La mélancolie, la rage, la joie et la fougue sont vraiment inséparables. Peut-être que la recherche de l’équilibre consiste à rechercher suffisamment de joie et de passion pour que les difficultés aient un sens dans le grand ordonnancement. Aussi, n’oublions pas d’être reconnaissants pour chaque émotion et chaque expérience, alors qu’elles nous guident tout au long de nos voyages dans nos vies et dans notre musique.

- Qu’est-ce qui a motivé le choix du moreau de Coleman ?

Igal voulait enregistrer cette chanson depuis des années. « War Orphans » est un morceau qu’Ornette n’a jamais enregistré lui-même.

L’inspiration provient d’un enregistrement pirate de Don Cherry jouant la pièce en solo.

- Seriez-vous tentée d’enregistrer un album solo, comme beaucoup de vos collègues trombonistes en ce moment ?

Je suis tenté de le faire, en effet. Il y a quelque chose, dans le contexte de la scène qui pousse à ce type de production. Elle est, par définition, autosuffisante et moins coûteuse. Et l’expérience inclut un tas de découvertes de soi, mais aussi des aventures.
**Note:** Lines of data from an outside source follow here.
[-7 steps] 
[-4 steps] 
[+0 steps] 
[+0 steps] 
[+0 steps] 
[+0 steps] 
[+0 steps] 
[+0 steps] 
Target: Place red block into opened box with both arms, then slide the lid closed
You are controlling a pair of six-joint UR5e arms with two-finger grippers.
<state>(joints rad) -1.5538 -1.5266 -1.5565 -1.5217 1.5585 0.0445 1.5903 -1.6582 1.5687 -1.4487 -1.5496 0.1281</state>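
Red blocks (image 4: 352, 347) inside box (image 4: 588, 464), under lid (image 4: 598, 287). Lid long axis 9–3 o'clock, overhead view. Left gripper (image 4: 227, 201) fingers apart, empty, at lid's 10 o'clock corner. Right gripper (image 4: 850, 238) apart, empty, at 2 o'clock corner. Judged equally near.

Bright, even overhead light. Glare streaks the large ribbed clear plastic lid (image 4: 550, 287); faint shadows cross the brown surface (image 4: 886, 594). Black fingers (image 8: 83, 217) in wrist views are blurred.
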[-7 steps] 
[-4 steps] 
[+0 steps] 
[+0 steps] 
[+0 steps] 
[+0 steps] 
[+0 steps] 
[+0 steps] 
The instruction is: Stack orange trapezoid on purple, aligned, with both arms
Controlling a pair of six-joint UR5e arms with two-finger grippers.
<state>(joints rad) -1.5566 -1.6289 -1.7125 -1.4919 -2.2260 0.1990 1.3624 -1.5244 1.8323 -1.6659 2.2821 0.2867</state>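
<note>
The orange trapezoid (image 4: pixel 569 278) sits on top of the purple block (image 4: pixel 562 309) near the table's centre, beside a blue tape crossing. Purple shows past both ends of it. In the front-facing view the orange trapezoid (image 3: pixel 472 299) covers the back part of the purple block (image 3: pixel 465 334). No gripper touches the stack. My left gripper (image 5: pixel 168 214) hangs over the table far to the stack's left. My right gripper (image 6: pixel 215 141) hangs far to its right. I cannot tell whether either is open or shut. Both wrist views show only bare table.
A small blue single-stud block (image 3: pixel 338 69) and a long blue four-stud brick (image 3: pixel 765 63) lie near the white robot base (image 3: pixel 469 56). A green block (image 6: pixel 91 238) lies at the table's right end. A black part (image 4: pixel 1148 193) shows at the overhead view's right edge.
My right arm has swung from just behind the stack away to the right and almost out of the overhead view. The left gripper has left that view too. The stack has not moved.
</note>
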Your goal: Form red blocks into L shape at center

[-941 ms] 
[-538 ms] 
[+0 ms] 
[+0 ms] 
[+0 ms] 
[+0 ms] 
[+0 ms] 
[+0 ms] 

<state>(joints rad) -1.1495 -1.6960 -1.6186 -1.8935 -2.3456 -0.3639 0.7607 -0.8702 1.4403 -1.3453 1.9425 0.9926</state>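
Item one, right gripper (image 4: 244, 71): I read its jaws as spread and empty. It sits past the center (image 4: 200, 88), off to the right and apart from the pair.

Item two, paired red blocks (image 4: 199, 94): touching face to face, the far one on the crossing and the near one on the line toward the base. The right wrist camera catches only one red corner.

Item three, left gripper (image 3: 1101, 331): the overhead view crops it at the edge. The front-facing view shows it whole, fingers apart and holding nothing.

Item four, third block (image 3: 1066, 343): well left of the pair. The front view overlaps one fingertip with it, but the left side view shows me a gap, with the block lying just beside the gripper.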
Cependant, ce ne serait pas mon option favorite. J’aimerais être autonome, mais plus que cela, j’aimerais créer dans une famille, avec un groupe d’amis, créer ensemble quelque chose de vivant, chaleureux, communicatif et efficace. Quelque chose qui changera la vie des gens. Quelque chose de grand !

- Quels sont les projets futurs de Reut Regev ?

Les futurs projets sont actuellement en train de mijoter dans le fourneau, en train de se cuire lentement et bien. Quelques idées sont là. Celui qui survivra à la route longue et venteuse de la cuisine, sortira de l’autre côté et prendra l’air frais et les oreilles, dès que le cycle sera terminé !

par Franpi Barriaux // Publié le 10 novembre 2019

[1Sonic Genome peut réunir plus de 80 musiciens, NDLR.